To do:
Provide only the number of lines in the listing that contain the word "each".

Data provided:
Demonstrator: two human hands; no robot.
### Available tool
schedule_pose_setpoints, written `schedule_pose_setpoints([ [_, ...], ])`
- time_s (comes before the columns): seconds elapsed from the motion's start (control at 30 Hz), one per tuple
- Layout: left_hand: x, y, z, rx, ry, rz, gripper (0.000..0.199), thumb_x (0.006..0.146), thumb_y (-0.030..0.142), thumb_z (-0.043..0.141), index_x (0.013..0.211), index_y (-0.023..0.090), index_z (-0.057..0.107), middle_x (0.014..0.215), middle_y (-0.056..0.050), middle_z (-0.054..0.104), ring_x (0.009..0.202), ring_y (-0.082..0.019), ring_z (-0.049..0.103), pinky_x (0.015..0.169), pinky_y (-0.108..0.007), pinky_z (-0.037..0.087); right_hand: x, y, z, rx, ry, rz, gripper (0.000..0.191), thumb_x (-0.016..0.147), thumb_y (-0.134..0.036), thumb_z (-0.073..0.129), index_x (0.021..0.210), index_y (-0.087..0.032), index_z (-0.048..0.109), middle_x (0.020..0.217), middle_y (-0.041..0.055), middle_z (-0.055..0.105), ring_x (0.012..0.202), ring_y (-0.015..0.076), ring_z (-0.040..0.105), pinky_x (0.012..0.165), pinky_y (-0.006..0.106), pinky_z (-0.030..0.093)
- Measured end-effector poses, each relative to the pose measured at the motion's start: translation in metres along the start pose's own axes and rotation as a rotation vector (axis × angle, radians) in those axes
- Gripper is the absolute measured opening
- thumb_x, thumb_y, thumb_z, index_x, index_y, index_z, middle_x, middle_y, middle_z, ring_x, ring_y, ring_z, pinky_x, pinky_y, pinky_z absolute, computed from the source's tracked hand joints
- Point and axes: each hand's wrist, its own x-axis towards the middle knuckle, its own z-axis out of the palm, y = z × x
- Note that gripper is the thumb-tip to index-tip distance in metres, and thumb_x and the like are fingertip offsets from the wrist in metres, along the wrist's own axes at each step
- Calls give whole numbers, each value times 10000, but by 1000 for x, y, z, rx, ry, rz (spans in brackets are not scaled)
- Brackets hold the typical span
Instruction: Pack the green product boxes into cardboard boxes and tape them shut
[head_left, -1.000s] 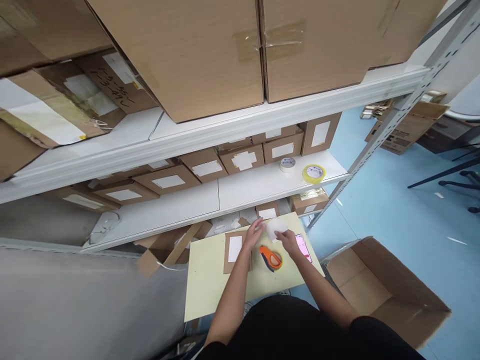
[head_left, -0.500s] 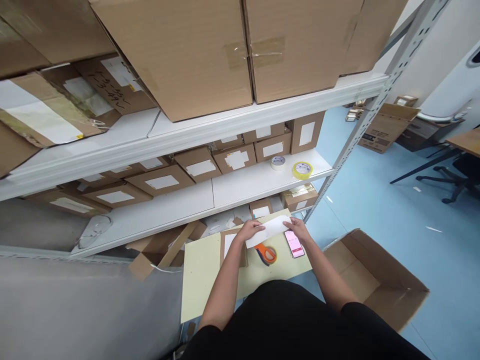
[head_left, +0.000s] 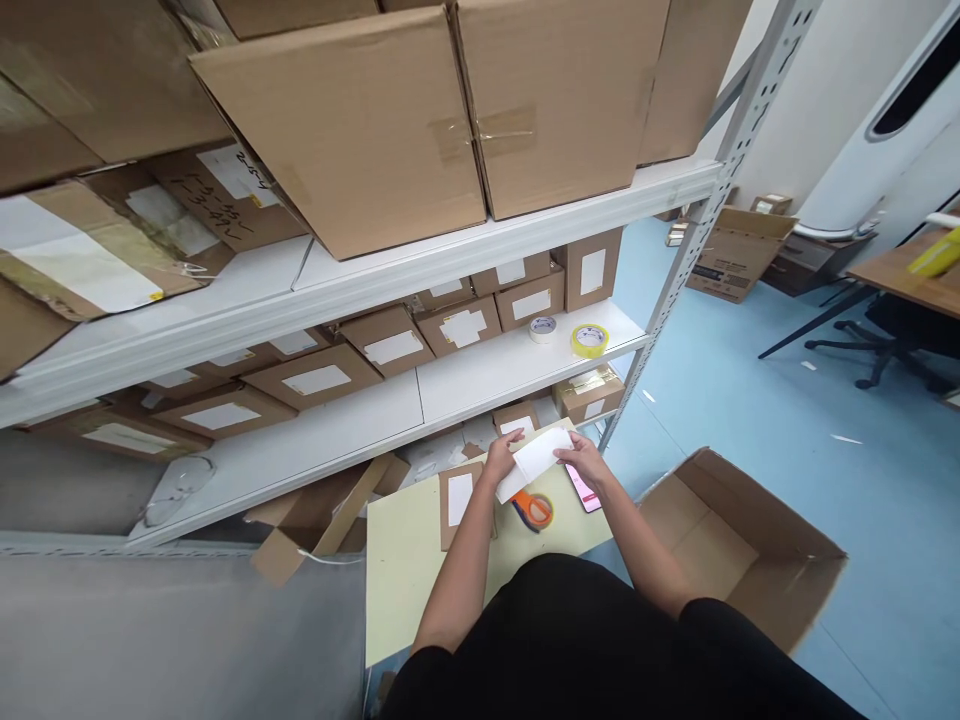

Response:
4